**Task brief:** Retype, word for word, every line of the records below starting at the one that contains "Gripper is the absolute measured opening" and ending at the one that contains "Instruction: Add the"; include both of those lines and nothing more.

━━ Data for analysis ━━

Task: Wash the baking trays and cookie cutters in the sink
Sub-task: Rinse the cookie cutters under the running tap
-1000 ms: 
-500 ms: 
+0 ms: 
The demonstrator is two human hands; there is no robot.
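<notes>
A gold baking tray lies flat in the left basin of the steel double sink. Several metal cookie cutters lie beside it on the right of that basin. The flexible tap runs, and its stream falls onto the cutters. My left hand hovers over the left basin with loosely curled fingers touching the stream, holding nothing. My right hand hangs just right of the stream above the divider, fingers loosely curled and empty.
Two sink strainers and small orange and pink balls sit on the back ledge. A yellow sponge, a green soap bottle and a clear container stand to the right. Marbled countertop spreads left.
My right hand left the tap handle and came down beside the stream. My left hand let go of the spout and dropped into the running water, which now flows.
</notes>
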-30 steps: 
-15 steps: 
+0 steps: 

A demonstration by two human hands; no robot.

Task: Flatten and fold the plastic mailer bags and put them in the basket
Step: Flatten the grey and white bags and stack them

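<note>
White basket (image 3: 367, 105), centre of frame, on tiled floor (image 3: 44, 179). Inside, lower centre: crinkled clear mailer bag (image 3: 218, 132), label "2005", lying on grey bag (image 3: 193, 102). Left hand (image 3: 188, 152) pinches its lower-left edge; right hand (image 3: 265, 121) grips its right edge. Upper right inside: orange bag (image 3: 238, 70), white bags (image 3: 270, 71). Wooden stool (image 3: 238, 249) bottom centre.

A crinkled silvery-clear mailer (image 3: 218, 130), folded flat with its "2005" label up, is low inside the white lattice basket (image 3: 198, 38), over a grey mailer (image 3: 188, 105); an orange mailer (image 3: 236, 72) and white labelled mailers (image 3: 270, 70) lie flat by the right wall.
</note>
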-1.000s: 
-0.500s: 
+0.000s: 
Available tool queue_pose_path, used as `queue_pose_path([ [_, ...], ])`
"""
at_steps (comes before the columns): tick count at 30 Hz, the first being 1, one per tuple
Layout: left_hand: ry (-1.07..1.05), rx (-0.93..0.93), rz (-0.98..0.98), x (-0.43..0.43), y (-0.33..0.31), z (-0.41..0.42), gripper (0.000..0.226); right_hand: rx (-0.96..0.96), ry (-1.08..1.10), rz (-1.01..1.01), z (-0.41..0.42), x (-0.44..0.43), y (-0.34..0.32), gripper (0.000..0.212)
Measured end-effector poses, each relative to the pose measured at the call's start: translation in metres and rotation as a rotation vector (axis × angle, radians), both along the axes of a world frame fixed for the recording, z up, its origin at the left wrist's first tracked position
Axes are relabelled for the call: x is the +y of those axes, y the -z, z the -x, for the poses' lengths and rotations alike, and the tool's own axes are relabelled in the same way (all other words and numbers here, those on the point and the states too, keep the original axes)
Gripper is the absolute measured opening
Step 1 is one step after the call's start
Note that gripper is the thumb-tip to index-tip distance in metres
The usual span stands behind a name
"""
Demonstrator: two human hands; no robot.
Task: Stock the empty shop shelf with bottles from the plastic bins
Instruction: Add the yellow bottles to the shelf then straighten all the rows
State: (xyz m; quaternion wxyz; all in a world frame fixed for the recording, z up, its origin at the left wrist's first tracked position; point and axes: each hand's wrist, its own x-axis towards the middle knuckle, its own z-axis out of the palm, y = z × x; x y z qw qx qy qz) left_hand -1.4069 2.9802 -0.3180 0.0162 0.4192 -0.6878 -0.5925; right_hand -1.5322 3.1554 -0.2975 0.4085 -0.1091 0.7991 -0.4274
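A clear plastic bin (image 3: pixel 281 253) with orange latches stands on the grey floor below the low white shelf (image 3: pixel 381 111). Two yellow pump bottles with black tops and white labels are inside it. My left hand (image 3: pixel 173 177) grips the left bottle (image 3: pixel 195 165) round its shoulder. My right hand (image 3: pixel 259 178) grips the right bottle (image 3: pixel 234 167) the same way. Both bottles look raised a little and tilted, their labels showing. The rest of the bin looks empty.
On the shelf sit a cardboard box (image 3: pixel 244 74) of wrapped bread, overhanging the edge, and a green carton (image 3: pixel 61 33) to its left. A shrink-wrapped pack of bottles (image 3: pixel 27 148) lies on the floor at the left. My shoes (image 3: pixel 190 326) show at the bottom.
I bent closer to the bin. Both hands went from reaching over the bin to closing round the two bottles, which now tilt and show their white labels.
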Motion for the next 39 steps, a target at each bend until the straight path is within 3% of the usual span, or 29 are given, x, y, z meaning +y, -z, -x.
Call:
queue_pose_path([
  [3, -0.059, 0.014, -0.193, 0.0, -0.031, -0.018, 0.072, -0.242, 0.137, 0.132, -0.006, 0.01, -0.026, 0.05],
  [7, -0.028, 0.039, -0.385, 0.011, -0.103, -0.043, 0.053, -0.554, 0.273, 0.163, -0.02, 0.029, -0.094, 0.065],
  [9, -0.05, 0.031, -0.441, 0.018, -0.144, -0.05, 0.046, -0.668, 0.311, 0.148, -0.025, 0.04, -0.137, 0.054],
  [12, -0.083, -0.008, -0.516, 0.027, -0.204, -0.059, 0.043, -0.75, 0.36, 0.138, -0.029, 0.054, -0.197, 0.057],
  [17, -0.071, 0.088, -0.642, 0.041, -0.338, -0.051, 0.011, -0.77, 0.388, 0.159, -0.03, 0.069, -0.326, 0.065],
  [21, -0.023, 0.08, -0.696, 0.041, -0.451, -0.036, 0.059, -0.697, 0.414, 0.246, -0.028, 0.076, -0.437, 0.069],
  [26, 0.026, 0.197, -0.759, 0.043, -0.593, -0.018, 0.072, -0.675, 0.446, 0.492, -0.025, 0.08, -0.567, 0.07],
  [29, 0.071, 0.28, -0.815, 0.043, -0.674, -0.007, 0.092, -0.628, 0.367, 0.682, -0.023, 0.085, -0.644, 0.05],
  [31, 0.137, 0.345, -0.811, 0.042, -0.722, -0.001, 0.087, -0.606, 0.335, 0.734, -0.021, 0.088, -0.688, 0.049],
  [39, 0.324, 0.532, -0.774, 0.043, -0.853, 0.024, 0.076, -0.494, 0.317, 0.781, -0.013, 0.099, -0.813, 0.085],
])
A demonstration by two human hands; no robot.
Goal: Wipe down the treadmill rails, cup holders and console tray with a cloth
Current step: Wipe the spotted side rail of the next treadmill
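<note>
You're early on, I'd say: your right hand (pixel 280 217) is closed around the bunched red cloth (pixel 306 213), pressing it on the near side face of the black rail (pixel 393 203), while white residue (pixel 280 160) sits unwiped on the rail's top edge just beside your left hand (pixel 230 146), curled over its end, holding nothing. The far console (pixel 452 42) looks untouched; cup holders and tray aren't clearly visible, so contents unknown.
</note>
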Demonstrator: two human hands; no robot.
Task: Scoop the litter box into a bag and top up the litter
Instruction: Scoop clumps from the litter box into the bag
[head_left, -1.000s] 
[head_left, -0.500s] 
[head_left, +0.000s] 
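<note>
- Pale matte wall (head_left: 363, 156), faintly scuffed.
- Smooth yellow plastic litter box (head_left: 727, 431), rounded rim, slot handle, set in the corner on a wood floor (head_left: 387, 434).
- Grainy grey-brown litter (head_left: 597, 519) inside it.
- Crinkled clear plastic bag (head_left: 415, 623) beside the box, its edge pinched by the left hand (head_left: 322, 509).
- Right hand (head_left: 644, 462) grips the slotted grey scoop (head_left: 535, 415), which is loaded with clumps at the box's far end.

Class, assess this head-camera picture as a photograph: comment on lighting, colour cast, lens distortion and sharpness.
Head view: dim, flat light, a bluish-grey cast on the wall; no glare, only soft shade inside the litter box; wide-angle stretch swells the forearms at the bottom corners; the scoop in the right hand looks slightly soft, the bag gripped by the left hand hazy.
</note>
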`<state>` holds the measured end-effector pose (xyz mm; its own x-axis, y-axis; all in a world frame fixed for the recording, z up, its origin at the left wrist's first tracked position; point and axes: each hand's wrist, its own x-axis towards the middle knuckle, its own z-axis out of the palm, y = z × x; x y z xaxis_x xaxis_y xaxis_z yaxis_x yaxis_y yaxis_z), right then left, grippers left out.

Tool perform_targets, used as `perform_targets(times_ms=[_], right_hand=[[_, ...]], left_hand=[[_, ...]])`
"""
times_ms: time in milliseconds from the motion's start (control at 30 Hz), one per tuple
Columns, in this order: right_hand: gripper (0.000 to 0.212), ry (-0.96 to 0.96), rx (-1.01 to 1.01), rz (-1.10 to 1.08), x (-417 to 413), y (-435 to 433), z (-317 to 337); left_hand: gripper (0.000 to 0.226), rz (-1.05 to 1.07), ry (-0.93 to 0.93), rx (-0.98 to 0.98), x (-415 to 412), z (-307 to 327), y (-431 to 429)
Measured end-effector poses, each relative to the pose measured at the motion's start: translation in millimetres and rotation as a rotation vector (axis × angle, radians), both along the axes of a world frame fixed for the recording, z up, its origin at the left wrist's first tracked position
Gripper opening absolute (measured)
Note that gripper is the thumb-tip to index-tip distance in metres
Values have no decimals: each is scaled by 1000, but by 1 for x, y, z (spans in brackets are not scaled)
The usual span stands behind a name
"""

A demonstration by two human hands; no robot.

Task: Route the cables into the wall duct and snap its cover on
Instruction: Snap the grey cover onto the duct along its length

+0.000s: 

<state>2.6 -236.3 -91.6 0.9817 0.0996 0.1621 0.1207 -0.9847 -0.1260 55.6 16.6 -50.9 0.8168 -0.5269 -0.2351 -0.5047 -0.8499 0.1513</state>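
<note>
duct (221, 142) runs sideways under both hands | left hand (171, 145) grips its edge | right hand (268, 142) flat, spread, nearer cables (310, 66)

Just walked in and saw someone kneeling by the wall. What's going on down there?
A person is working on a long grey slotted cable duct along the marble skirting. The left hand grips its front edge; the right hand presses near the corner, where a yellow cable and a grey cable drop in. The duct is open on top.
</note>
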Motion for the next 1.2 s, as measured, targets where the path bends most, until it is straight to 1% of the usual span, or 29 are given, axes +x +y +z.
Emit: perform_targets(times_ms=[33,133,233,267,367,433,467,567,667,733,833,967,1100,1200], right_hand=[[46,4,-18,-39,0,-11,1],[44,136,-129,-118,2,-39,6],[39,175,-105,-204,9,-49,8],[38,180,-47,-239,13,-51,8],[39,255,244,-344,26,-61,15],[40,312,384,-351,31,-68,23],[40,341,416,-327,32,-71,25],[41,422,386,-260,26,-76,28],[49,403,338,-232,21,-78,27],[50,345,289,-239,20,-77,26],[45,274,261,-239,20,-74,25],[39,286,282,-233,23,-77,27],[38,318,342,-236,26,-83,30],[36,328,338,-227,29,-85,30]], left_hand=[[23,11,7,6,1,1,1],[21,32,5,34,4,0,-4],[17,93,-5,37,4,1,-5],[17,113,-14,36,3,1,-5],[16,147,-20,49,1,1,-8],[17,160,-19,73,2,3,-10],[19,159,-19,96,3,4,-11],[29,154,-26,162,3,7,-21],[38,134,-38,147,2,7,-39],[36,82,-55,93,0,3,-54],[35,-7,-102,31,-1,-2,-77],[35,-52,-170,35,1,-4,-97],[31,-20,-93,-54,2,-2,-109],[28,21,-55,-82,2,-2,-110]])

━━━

**Answer section:**
Gripper is the absolute measured opening
Step 1 is one step after the call's start
Note that gripper is the thumb-tip to index-tip distance in metres
The usual span stands behind a name
"""
Demonstrator: two human hands; no robot.
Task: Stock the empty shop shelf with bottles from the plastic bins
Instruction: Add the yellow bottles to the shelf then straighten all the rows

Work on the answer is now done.